Всадники авангарда достигли площади Императрицы Пармено почти за полтора часа до Великого Авара. Хотя их нельзя было официально приветствовать или допустить во дворец раньше их господина, Майя отправил слуг с горячим чаем сначала к ним, а затем к каждому из вновь прибывающих отрядов. Слуги, багаж, шестнадцать солдат Херцеторской гвардии в полном вооружении и, наконец, один глашатай, который направил свою лошадь прямо на часовых перед дверями дворца и торжественно объявил о прибытии Великого Авара.
К тому времени, несмотря на холод, на площади собралась плотная толпа горожан, и когда ворота распахнулись, воздух наполнился приветственными криками. Когда Майя вышел, люди стали кричать и аплодировать снова. Оглушенный и слегка встревоженный, он на мгновение замер, но Киру сказала, достаточно громко, чтобы он услышал ее:
— Они будут рады, если вы поприветствуете их, — и Майя понял, что все эти люди мерзли здесь ради единственной возможности увидеть своего Императора.

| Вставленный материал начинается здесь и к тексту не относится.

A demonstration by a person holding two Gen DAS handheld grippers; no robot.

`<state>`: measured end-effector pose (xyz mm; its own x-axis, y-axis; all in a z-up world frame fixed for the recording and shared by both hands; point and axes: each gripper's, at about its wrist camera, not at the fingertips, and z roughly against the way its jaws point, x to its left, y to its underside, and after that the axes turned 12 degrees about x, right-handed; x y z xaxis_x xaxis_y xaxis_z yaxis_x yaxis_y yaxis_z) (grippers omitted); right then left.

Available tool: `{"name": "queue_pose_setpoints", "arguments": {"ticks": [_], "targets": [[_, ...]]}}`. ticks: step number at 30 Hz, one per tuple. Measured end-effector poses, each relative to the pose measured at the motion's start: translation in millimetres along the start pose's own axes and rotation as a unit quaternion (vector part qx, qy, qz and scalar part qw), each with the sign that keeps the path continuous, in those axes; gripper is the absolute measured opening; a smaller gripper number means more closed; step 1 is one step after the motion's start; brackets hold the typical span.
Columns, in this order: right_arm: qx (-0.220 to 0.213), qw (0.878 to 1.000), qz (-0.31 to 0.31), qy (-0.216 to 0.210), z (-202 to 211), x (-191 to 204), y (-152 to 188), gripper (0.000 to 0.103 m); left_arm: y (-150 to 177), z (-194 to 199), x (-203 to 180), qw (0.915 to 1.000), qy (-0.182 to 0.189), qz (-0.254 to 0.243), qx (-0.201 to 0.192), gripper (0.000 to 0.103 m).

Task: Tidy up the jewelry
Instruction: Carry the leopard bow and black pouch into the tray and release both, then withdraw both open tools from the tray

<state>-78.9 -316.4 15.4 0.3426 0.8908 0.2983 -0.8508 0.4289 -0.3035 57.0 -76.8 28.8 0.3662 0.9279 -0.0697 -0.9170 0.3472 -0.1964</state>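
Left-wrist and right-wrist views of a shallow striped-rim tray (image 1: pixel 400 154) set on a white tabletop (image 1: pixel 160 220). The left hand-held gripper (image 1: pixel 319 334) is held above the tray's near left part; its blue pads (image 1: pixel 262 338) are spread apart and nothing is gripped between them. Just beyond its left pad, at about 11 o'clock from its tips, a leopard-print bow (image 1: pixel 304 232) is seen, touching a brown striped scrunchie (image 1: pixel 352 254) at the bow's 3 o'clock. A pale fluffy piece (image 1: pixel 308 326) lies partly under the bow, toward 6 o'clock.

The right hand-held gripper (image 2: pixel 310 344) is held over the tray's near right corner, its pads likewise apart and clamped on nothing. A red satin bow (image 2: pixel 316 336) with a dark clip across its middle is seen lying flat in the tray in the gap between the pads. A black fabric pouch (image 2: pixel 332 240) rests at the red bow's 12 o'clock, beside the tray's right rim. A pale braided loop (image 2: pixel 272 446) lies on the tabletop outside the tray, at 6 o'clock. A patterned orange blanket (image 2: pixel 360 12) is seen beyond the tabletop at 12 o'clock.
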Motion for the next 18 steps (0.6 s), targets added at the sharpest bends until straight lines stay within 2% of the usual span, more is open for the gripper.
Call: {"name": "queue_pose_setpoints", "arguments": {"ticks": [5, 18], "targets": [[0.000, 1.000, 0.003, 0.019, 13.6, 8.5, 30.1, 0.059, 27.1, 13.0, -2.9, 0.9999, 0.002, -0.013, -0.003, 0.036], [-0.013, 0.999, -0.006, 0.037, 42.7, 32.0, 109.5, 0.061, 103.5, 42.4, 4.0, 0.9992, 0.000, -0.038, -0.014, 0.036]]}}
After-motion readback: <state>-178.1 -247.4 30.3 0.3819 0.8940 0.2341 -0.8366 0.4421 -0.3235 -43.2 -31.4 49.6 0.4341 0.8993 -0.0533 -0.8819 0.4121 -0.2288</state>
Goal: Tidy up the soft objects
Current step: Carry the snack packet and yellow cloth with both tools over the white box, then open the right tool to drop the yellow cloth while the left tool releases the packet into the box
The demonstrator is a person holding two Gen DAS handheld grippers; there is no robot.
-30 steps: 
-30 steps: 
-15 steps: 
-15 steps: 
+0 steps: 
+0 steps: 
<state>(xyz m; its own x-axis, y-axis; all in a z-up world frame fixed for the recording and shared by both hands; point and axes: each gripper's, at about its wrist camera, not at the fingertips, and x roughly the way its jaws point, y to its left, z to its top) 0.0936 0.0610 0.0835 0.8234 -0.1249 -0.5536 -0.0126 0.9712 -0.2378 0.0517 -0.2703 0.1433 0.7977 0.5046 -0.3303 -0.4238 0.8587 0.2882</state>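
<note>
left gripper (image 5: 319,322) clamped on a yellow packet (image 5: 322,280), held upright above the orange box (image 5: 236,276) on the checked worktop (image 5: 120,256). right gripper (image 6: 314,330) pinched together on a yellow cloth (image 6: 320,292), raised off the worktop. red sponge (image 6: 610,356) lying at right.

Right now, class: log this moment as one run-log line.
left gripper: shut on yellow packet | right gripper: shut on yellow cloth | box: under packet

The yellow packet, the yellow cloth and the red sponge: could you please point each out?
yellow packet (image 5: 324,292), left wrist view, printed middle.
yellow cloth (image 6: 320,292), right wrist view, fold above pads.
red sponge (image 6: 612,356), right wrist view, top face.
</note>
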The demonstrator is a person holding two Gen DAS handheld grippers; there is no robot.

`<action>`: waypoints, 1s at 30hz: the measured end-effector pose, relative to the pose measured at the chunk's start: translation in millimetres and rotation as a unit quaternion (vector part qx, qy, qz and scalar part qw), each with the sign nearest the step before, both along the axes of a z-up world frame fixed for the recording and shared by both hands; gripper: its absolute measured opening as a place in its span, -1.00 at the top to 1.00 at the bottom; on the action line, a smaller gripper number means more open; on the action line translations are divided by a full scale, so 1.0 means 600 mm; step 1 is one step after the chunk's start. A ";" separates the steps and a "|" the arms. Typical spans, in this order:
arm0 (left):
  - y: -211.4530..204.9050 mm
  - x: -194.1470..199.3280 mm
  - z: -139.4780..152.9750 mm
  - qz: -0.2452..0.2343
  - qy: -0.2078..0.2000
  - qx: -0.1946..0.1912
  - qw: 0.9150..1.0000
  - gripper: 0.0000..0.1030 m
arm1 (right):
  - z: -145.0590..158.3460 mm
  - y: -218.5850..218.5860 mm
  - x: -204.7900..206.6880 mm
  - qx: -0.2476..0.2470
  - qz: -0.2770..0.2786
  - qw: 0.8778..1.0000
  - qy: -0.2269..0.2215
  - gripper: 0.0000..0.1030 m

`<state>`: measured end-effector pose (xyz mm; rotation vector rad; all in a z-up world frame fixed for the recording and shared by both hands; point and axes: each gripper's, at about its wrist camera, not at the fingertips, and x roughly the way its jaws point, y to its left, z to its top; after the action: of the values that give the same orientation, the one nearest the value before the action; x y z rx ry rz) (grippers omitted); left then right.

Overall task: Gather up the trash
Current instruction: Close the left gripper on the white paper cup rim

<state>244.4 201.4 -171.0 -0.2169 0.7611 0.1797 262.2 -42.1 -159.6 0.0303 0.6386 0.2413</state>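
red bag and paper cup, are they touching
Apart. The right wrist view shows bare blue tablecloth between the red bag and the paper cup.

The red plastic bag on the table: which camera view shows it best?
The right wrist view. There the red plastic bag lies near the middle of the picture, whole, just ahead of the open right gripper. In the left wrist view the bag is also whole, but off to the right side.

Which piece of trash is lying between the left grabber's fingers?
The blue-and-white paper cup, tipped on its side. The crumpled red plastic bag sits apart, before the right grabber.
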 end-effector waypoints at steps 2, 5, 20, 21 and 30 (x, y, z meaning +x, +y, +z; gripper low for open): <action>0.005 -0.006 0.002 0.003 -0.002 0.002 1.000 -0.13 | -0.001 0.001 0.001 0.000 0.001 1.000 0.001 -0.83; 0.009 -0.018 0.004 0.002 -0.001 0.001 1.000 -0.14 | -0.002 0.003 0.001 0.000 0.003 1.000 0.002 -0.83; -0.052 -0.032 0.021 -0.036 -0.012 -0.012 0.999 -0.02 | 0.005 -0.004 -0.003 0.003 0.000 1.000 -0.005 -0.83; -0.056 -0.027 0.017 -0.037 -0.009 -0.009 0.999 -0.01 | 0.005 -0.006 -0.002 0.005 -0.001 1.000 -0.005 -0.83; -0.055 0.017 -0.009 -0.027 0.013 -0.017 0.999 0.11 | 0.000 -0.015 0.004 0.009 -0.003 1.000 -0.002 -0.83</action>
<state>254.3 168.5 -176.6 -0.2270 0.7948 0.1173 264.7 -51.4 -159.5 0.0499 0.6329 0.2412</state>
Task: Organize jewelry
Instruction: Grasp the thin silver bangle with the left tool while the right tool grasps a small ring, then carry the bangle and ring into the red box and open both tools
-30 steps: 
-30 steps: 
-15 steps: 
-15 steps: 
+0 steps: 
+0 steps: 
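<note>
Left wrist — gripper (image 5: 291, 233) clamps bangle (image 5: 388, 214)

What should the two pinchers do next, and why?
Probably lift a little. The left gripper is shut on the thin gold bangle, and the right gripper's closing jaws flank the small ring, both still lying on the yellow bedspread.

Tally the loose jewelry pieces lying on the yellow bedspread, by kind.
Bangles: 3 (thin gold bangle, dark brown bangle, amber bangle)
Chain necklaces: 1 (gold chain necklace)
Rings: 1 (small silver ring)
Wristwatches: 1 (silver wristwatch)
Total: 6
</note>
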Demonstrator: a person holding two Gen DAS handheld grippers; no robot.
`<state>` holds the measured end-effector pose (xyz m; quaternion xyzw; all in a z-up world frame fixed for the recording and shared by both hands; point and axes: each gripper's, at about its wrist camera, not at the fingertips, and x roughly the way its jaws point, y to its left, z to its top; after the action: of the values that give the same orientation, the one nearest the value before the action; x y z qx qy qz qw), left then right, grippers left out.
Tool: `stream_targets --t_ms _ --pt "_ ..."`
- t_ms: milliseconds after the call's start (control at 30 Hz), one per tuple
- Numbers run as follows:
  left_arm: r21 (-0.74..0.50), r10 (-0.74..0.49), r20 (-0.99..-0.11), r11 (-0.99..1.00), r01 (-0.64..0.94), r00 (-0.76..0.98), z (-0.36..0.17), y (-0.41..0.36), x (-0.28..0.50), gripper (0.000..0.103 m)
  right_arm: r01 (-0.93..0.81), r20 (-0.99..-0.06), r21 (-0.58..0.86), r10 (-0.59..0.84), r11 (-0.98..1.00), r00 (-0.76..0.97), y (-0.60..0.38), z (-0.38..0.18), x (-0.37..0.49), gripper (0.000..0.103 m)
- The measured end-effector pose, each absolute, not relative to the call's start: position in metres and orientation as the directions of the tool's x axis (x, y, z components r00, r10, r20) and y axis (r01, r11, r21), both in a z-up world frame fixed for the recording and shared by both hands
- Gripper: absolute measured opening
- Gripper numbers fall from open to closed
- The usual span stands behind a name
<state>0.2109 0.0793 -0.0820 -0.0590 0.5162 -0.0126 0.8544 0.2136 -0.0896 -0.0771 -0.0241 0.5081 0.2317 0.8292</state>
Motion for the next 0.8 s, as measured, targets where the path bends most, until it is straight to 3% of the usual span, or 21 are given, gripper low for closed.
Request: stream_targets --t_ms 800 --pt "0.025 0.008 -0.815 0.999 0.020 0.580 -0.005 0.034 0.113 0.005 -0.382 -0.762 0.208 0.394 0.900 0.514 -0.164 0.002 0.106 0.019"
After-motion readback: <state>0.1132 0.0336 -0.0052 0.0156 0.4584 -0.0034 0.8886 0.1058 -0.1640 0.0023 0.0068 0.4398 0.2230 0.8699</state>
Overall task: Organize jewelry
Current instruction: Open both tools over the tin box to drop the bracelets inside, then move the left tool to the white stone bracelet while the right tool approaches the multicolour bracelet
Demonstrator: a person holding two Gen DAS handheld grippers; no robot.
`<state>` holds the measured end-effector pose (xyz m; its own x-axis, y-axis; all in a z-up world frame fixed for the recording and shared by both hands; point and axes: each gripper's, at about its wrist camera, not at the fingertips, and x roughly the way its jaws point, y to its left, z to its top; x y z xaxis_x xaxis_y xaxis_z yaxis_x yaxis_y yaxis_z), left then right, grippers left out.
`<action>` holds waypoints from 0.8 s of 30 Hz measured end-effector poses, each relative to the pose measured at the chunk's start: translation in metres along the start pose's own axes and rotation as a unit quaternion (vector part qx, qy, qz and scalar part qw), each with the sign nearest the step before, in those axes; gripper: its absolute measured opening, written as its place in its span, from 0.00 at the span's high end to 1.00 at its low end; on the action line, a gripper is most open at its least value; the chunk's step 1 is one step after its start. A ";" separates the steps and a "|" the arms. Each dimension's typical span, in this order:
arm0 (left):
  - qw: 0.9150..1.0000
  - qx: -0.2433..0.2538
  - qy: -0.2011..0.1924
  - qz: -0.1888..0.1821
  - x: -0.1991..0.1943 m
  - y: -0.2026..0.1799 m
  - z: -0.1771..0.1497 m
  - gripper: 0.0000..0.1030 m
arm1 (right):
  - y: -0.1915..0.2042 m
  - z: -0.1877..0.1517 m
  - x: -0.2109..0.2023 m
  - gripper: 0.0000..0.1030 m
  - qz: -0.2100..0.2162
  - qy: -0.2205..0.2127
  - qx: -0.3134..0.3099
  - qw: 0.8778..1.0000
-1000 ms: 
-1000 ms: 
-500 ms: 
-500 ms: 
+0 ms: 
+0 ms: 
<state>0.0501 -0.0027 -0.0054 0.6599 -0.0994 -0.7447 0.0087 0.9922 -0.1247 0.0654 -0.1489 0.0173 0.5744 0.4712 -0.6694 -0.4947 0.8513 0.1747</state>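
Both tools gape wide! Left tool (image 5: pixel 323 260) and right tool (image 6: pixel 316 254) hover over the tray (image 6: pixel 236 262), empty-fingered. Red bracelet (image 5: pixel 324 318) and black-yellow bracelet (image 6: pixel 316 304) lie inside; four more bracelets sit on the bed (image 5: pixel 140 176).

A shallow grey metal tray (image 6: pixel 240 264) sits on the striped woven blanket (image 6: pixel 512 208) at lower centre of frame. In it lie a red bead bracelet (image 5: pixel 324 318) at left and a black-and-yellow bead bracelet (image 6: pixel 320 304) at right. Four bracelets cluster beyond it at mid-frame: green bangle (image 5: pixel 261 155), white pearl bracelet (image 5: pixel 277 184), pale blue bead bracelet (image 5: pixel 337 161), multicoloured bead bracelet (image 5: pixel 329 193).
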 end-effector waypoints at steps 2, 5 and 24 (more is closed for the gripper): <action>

Он поднял обе руки ладонями наружу, и аплодисменты, что казалось невероятным, удвоились. Прежде чем он успел сообразить, что следует делать дальше, раздался грохот копыт и на площадь вкатилась повозка. Это было громоздкое и уродливое сооружение, выкрашенное в красный цвет и раззолоченное, как самовар, с огромными вытаращенными глазами по обе стороны от сиденья кучера и хитрым лягушачьим ртом под ним. Затейливая резьба по бокам изображала перепончатые лапы, а крыша причудливо изгибалась покрытым шипами гребнем. Карета была запряжена десятью черными лошадьми в красной с золотой эмалью упряжи; с ними прекрасно гармонировали кучер и лакеи — чистокровные гоблины в красных ливреях с золотым галуном.
Лакеи спрыгнули на землю, не дожидаясь остановки кареты. Они отвесили ловкий поклон Майе и его окружению, а затем не менее ловко развернули лесенку, встроенную в панель под дверью повозки. Херцеторцы выстроились вдоль прохода, по восемь человек с каждой стороны, а их капитан поднялся до середины дворцовой лестницы и, сняв шлем с оскаленной маской сказочного чудовища, заправил его под руку, как запасную голову. Лакеи повернулись, чтобы посмотреть, на месте ли капитан, затем переглянулись, и один из них распахнул дверь кареты, а второй приготовился помочь Великому Авару. И все без единого слова.